Едучи в колонне к далеким огням гаснущего заката, Хаецкий чутко ловил ноздрями знакомые с детства запахи весенних, распаренных за день полей. Пахло родным Подольем, пресными земляными соками, хмельной силой будущих урожаев.
— Может, мы уже землю вокруг обогнули и опять домой возвращаемся? Ты слышишь, Роман? Ты слышишь, Маковей?
И земля, и села пошли знакомые, будто виденные уже когда-то давно. Напевная словацкая речь радостно звенела повсюду…
III
— Добры ранок, пане вояку!
— Здорова будь, сестра!
Где-то поблизости бойцы разговаривали со словачками, Сагайда сквозь теплую дремоту слышал их громкие мелодичные голоса, думая, что это ему еще снится. Разве уже утро? Он медленно раскрыл глаза и был радостно поражен: прямо над ним, вся в цвету, раскинула ветви тонкая яблонька. Словно пришла откуда-то ночью и стала у его изголовья. И все деревья вокруг, казавшиеся ночью черными и колючими, стояли сейчас бледнорозовые, мягкие, праздничные. Золотые пчелы гудели, копошились в лепестках, то скрываясь в чашечках, то вновь появляясь, еще гуще покрытые золотой пылью. Теплый спокойный воздух, пронизанный, солнечными молнийками, был чист и ясен.

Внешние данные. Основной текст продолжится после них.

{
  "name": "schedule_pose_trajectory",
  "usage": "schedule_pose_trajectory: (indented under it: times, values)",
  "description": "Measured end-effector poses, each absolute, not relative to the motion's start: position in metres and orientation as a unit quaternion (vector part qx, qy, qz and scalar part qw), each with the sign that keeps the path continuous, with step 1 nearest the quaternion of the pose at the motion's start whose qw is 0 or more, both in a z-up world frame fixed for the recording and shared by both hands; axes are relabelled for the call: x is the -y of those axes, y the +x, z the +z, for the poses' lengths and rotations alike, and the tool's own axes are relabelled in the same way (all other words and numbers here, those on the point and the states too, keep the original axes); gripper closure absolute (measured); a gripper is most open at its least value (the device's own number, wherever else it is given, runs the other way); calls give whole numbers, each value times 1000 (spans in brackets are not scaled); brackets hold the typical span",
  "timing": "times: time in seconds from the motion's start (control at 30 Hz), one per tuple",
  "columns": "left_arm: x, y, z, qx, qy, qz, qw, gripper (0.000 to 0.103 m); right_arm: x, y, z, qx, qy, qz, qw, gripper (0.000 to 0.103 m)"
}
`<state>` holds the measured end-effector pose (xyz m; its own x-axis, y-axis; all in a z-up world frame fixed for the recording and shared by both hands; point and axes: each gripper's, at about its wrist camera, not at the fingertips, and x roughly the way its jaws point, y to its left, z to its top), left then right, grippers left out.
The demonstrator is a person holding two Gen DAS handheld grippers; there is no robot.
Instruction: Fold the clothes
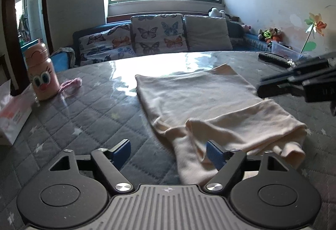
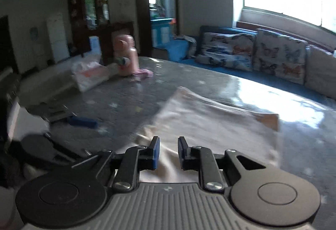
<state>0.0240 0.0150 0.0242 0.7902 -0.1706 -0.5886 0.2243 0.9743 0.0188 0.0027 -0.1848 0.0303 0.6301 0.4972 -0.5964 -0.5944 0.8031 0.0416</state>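
Left tool [image 1: 168, 151] gapes wide — right tool [image 2: 168, 153] narrowly parted over garment [image 1: 210, 99].

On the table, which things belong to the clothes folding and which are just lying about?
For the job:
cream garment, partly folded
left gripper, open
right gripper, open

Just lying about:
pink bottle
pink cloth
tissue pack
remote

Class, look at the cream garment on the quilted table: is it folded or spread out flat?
Partly folded. The cream garment lies on the table with one layer doubled over at its near end, bunched and uneven by the open left gripper.
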Motion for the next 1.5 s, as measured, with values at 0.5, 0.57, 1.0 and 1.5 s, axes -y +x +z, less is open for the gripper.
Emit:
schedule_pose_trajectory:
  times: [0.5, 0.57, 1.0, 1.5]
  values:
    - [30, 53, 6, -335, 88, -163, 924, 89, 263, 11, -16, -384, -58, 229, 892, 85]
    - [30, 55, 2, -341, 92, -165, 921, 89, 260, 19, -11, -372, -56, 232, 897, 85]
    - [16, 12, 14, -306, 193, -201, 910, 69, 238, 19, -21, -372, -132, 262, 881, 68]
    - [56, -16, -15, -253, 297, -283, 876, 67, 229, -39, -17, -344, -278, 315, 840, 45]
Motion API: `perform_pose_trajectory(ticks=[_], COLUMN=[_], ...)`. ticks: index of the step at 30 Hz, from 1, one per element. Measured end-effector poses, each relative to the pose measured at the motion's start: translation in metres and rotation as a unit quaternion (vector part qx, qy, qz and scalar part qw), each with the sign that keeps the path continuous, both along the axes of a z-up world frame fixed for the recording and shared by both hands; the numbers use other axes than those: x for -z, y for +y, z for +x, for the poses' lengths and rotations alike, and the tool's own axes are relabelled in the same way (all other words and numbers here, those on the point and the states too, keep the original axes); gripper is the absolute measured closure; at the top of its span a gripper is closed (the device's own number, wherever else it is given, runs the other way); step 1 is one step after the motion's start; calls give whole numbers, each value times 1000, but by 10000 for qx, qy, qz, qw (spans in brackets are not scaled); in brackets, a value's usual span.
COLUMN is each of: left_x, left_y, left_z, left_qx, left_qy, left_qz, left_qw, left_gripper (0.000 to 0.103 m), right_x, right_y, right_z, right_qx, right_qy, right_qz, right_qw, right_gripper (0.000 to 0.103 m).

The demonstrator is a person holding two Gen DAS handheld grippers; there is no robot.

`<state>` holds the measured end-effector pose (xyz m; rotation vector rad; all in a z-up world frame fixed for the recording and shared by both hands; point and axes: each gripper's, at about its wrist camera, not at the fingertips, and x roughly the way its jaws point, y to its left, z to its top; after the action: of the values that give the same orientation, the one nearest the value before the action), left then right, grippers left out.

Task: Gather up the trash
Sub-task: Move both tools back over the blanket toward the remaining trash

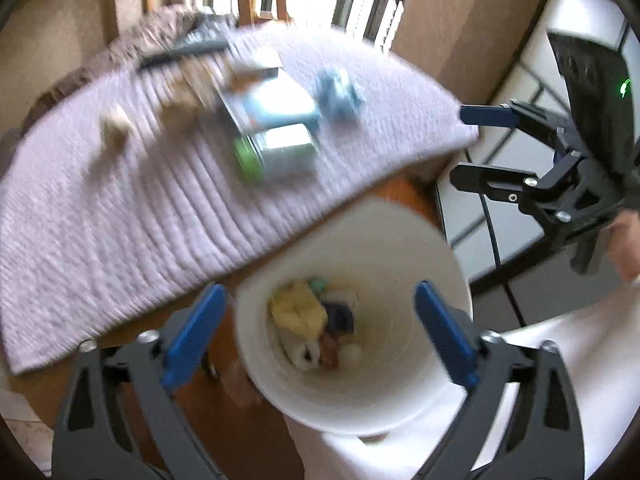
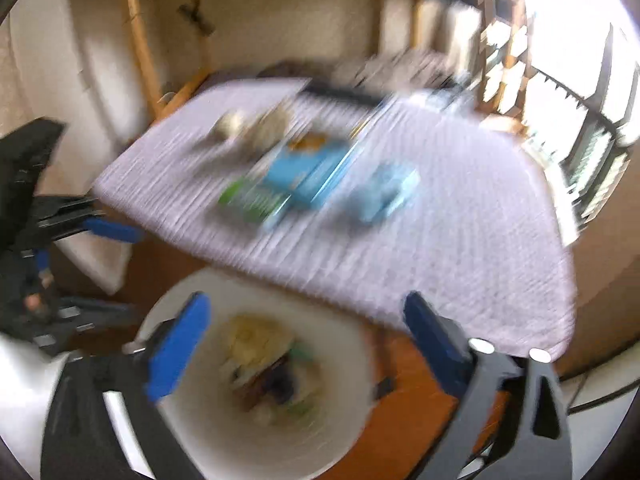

Сагайда встал, потянулся и ощутил в отдохнувшем теле крепкую силу и желание действия. Совсем близко на западе высились горы — Малые Карпаты, они тянулись могучей грядой с севера страны до самой Братиславы. Ночью, когда полк подходил к ним, горы казались мрачными, словно зубчатые средневековые стены. К утру они будто придвинулись ближе, заблестели камнями на солнце, весело зазеленели на склонах. Где-то в горных глубинах глухо гремел бой, а здесь, вокруг Сагайды, было тихо и спокойно. Весь полк Самиева, которому после неистового марша выпала, наконец, короткая передышка, сейчас блаженствовал. Сегодня он должен был получить пополнение. Штаб полка остановился ночью в словацком селе Гринава, раскинувшемся вдоль Братиславского шоссе, а подразделения, в том числе и минометчики Ивана Антоновича, расположились в садах предгорья, нависавших над селом огромным цветущим амфитеатром.